Presenti la consigliera regionale Marcella Zappaterra, i segretari del Pd Nicola Minarelli (provinciale) e Giada Zerbini (comunale), insieme alla consigliera comunale Sara Conforti. Un confronto nel quale i dem hanno voluto portare vicinanza ai dipendenti e ribadire l’impegno istituzionale per cercare ogni soluzione possibile. "Abbiamo incontrato i lavoratori e il management locale portando la nostra vicinanza e soprattutto la determinazione a fare tutto quanto è in nostro potere per evitare la fine di questa straordinaria attività sul territorio da più di 20 anni", ha spiegato Zappaterra. Per la consigliera regionale la priorità è tutelare non solo i livelli occupazionali, ma anche professionalità altamente specializzate che rappresentano un valore strategico per Ferrara e per il sistema produttivo regionale.

La vicenda ha suscitato preoccupazione perché, secondo quanto emerso finora, la decisione della multinazionale non sarebbe legata a una situazione di crisi industriale. Coperion risulta infatti un’azienda con commesse attive, un know-how riconosciuto a livello internazionale e competenze specialistiche nel settore dell’estrusione, del compounding e del dosaggio dei polimeri. La scelta della proprietà sembrerebbe rispondere a valutazioni legate alle strategie del gruppo e ai parametri di rendimento richiesti dal fondo proprietario.

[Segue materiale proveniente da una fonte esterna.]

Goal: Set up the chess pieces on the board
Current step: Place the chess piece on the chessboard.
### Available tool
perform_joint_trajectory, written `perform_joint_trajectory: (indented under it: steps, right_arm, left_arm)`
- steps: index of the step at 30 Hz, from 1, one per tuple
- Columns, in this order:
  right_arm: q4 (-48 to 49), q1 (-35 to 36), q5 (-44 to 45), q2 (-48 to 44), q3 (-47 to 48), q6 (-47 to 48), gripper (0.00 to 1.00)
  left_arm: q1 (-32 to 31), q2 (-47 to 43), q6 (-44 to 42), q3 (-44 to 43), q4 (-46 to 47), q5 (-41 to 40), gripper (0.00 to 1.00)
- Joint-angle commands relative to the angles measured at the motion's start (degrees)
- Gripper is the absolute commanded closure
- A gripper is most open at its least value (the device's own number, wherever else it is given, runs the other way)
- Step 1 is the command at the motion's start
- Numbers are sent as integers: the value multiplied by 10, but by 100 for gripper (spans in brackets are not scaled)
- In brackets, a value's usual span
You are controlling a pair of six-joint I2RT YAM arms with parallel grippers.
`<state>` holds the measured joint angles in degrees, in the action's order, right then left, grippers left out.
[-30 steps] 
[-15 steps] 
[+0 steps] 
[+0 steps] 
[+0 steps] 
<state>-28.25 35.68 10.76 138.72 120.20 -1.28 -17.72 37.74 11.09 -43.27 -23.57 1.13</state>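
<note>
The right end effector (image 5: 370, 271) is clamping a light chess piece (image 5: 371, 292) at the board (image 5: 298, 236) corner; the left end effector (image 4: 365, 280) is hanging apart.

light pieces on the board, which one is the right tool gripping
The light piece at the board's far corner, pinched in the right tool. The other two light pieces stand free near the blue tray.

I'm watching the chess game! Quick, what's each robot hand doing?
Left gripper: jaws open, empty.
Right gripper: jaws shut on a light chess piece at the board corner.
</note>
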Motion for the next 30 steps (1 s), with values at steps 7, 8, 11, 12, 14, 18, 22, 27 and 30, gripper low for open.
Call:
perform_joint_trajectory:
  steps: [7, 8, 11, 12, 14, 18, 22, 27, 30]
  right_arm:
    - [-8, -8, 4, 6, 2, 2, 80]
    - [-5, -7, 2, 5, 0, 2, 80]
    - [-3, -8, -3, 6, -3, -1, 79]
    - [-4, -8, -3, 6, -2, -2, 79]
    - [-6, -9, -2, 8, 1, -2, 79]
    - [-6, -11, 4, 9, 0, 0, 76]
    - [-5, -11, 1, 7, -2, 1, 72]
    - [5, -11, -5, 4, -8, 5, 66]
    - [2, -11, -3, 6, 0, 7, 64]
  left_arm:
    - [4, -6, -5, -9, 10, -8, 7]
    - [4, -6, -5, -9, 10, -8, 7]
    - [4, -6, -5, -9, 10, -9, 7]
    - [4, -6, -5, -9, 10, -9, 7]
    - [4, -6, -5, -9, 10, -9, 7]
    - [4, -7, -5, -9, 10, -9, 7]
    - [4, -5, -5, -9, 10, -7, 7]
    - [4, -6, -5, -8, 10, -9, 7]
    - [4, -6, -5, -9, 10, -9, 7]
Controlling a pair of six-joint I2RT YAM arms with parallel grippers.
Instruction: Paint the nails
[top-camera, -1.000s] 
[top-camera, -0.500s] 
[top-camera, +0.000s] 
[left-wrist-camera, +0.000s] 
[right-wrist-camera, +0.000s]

Sul caso è intervenuta anche la capogruppo di Fratelli d’Italia in Consiglio comunale, Iolanda Madeo, che ha presentato, in Comune, una mozione a sostegno dei lavoratori. "Si tratta – così Madeo – di un’azienda in utile, con lavoratori qualificati e commesse in corso: per questo la decisione annunciata desta particolare preoccupazione", sottolineando come dietro agli 80 posti di lavoro ci siano famiglie, competenze maturate negli anni e un indotto industriale che rappresenta una risorsa per il territorio. La mozione impegna sindaco e giunta ad attivarsi presso Regione Emilia-Romagna e Ministero delle Imprese e del Made in Italy per favorire l’apertura di un tavolo di confronto con azienda e organizzazioni sindacali, sostenendo ogni iniziativa utile a scongiurare la cessazione dell’attività.

Tra le ipotesi indicate anche quella di valutare una cessione del ramo d’azienda o l’ingresso di nuovi soggetti industriali interessati a rilevare il sito. Nel caso in cui la chiusura diventasse inevitabile, Madeo richiama la necessità di un percorso di reindustrializzazione capace di valorizzare le professionalità presenti. Anche Forza Italia ha espresso forte preoccupazione per il futuro dello stabilimento.

"Siamo spettatori preoccupati della sorte degli 80 lavoratori della società Coperion", hanno dichiarato Umberto Cattaruzza De Lugan e Alessandro Veratelli, chiedendo che vengano utilizzate tutte le risorse disponibili per trovare una soluzione. Sulla vertenza interviene Enrico Beccarini de La Comune, che legge il caso Coperion come il segnale di una crisi più ampia del modello industriale europeo.

Il 28 luglio i lavoratori saranno protagonisti di un ulteriore confronto interno insieme alle organizzazioni sindacali per analizzare la situazione e le prospettive della vertenza. Dopo questo momento di approfondimento, la Regione valuterà quali misure intraprendere per accompagnare il percorso e individuare gli strumenti più adeguati a salvaguardare i livelli occupazionali e il sito produttivo.